Trainable Span Qualifier

The eds.span_qualifier component is a trainable qualifier, predictor of span attributes. In this context, the span qualification task consists in assigning values (boolean, strings or any complex object) to attributes/extensions of spans such as:

span.label_,
span._.negation,
span._.date.mode
etc.

Architecture

The underlying eds.span_multilabel_classifier.v1 model performs span classification by:

Pooling the words embedding (mean, max or sum) into a single embedding per span
Computing logits for each possible binding (i.e. qualifier-value assignment)
Splitting these bindings into independent groups such as
- event=start and event=stop
- negated=False and negated=True
Learning or predicting a combination amongst legal combination of these bindings. For instance in the second group, we can't have both negated=True and negated=False so the combinations are [(1, 0), (0, 1)]
Assigning bindings on spans depending on the predicted results

Step by step

Initialization

During the initialization of the pipeline, the span_qualifier component will gather all spans that match on_ents and on_span_groups patterns (or candidate_getter function). It will then list all possible values for each qualifier of the qualifiers list and store every possible (qualifier, value) pair (i.e. binding).

For instance, a custom qualifier negation with possible values True and False will result in the following bindings [("_.negation", True), ("_.negation", False)], while a custom qualifier event with possible values start, stop, and start-stop will result in the following bindings [("_.event", "start"), ("_.event", "stop"), ("_.event", "start-stop")].

Training

During training, the span_qualifier component will gather spans on the documents in a mini-batch and evaluate each binding on each span to build a supervision matrix.

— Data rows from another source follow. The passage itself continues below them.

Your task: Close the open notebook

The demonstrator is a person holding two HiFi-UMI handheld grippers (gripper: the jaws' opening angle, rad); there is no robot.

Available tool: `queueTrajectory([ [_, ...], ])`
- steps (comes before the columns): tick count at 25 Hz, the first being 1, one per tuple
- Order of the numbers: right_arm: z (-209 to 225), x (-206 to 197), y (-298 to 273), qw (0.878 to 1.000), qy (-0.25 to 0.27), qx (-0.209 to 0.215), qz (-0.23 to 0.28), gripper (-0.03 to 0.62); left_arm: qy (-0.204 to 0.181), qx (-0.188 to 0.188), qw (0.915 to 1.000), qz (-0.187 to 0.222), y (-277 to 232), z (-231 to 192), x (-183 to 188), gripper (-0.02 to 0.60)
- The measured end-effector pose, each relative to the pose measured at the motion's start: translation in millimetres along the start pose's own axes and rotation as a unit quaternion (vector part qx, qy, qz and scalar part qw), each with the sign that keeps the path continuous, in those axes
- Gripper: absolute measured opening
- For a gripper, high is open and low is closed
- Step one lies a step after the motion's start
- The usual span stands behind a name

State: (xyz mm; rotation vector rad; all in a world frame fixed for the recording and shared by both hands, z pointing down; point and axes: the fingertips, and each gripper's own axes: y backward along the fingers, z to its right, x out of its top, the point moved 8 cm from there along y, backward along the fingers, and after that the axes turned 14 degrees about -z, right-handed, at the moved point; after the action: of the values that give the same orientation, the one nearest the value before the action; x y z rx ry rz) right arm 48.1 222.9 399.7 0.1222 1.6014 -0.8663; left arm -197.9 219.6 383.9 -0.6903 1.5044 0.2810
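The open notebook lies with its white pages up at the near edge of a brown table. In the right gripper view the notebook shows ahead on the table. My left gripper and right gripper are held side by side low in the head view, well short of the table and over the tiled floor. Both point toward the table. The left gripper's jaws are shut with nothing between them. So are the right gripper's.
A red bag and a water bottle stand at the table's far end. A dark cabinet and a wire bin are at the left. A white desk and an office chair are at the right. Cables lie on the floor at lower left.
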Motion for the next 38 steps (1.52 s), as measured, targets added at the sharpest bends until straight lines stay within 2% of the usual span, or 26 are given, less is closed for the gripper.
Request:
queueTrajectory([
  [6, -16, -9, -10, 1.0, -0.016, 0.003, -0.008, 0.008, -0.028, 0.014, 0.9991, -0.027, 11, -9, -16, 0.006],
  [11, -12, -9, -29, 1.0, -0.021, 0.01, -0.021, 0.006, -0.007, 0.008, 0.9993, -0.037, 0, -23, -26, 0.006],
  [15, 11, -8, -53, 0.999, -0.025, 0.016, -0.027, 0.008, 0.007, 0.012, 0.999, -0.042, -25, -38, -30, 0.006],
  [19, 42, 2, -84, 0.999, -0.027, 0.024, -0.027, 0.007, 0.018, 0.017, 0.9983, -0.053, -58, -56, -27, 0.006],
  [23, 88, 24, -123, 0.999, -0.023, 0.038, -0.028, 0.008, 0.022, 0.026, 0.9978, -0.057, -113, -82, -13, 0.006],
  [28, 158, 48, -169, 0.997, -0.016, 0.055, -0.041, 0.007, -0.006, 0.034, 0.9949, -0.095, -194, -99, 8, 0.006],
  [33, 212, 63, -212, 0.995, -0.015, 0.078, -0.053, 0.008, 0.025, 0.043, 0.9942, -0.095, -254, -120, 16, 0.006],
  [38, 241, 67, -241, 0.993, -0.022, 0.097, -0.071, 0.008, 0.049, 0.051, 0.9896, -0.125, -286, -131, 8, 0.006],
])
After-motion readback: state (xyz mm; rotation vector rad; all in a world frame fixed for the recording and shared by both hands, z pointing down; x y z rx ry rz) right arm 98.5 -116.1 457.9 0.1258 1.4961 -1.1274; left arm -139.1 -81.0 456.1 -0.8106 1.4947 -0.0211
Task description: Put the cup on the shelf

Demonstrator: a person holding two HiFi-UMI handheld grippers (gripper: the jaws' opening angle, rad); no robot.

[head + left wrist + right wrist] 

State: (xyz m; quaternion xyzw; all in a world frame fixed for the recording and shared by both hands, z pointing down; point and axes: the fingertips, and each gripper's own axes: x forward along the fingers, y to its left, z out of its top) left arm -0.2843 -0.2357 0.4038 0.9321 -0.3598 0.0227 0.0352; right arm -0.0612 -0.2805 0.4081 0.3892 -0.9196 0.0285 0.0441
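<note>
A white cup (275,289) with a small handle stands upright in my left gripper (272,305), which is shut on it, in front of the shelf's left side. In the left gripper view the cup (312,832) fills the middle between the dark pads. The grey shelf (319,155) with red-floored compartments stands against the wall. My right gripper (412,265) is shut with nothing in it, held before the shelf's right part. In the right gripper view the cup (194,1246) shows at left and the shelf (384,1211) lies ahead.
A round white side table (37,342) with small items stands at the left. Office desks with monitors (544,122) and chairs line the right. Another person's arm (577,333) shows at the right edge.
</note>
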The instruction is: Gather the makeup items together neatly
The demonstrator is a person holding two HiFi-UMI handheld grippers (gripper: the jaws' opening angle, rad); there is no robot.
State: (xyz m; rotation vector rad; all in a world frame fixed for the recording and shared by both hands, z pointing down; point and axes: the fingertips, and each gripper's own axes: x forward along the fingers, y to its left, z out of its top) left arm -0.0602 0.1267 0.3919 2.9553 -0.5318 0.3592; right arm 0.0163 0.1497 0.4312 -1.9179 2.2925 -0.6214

This matrix will be feed it to the underlying model (most likely a eds.span_multilabel_classifier.v1). The model will compute logits for each entry of the matrix and compute a cross-entropy loss for each group of bindings sharing the same qualifier.

Prediction

During prediction, the span_qualifier component will gather spans on a given document and evaluate each binding on each span using the underlying model. Using the same binding exclusion and label constraint mechanisms as during training, scores will be computed for each binding and the best legal combination of bindings will be selected. Finally, the selected bindings will be assigned to the spans.

Examples

Let us define the pipeline and train it. We provide utils to train the model using an API, but you can use a spaCy's config file as well.

import edsnlp

nlp = edsnlp.blank("eds")
nlp.add_pipe(
    "eds.transformer",
    name="transformer",
    config=dict(
        model="prajjwal1/bert-tiny",
        window=128,
        stride=96,
    ),
)
nlp.add_pipe(
    "eds.span_qualifier",
    name="qualifier",
    config={
        "embedding": {
            "@factory": "eds.span_pooler",
            "embedding": nlp.get_pipe("transformer"),
            "span_getter": ["ents", "sc"],
        },
        "qualifiers": ["_.negation", "_.event_type"],
    },
)

Parameters

PARAMETER	DESCRIPTION
`nlp`	Spacy vocabulary
`name`	Name of the component
`embedding`	The word embedding component TYPE: `SpanEmbeddingComponent`
`qualifiers`	The qualifiers to predict or train on. If a dict is given, keys are the qualifiers and values are the labels for which the qualifier is allowed, or True if the qualifier is allowed for all labels.
`keep_none`	If False, skip spans for which a qualifier returns None. If True (default), the None values will be learned and predicted, just as any other value. DEFAULT: `False`